EXERCISE INSTRUCTIONS | Write only how many lines of the listing below include the string "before".

AVAILABLE DATA |

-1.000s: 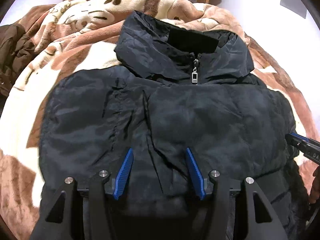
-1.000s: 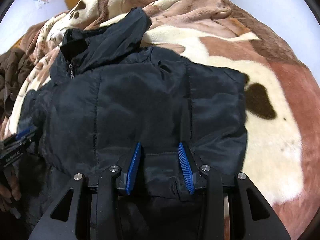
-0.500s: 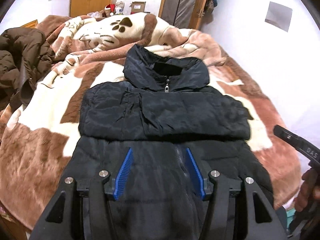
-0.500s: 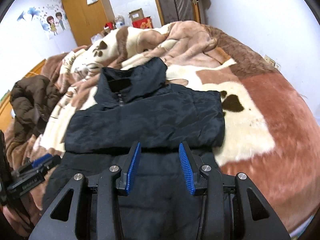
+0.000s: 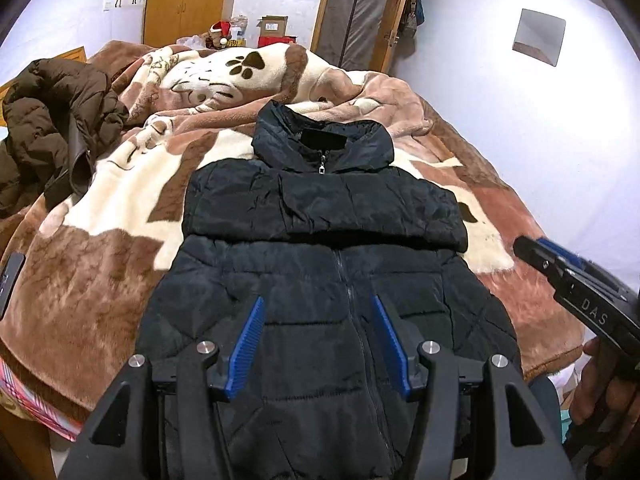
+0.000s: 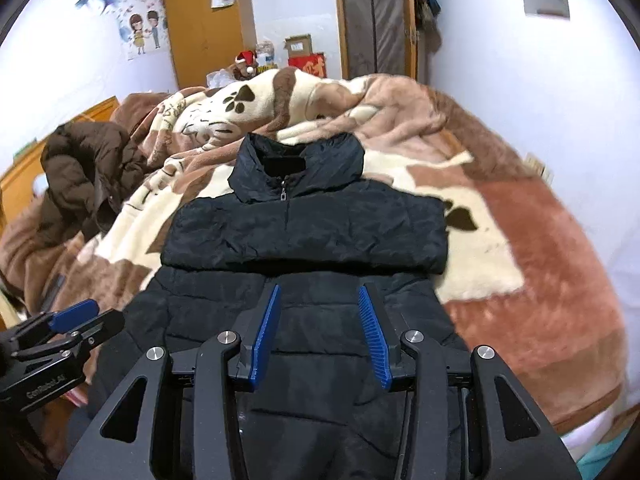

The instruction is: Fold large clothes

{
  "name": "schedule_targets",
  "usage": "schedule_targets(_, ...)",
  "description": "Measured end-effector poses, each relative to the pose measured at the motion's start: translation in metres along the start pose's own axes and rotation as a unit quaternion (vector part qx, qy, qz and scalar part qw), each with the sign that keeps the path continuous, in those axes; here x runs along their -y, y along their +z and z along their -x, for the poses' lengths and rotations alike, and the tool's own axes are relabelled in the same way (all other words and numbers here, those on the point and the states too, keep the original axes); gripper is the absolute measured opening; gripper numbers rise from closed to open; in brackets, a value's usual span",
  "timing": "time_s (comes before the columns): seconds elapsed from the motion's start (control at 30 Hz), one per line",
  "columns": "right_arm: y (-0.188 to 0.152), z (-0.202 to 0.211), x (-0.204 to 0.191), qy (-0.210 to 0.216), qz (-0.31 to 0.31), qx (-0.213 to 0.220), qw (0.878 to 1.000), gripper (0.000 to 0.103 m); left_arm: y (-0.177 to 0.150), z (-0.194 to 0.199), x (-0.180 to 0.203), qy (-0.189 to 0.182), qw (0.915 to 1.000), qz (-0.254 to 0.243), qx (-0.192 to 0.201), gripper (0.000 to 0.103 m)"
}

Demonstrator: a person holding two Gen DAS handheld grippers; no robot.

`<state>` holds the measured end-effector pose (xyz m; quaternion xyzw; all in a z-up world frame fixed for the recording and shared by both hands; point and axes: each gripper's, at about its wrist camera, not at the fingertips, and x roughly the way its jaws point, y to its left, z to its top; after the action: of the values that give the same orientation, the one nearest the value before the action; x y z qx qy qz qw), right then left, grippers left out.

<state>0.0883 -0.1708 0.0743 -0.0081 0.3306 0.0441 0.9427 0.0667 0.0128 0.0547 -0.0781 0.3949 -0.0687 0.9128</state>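
A black puffer jacket (image 5: 328,272) lies face up on the bed, zipped, collar at the far end, both sleeves folded across the chest in a band (image 5: 320,208). It also shows in the right wrist view (image 6: 304,240). My left gripper (image 5: 318,304) is open and empty, held above the jacket's lower front. My right gripper (image 6: 318,294) is open and empty above the same lower part. The right gripper shows at the right edge of the left wrist view (image 5: 576,280); the left gripper shows at the left edge of the right wrist view (image 6: 68,328).
A brown and cream paw-print blanket (image 5: 120,216) covers the bed. A brown jacket (image 5: 52,128) is heaped at the left. A phone (image 5: 9,280) lies at the bed's left edge. The wall runs along the right; a wardrobe (image 6: 208,24) and door stand behind.
Both grippers have pulled back and up from the jacket's chest toward its hem. The whole jacket, with its sleeves folded across, and the room are now in view.
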Motion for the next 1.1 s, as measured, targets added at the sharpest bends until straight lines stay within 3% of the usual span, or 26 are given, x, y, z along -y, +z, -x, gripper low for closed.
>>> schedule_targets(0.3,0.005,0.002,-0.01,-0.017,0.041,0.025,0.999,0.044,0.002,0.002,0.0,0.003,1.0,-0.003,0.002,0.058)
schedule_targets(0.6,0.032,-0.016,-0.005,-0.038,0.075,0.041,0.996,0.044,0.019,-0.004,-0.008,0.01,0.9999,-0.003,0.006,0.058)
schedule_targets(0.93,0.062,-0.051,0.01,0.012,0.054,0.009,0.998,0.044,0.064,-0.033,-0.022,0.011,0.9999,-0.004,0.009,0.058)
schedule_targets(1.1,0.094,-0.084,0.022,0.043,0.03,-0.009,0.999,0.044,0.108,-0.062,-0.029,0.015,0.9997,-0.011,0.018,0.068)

ANSWER TO THE PROBLEM | 2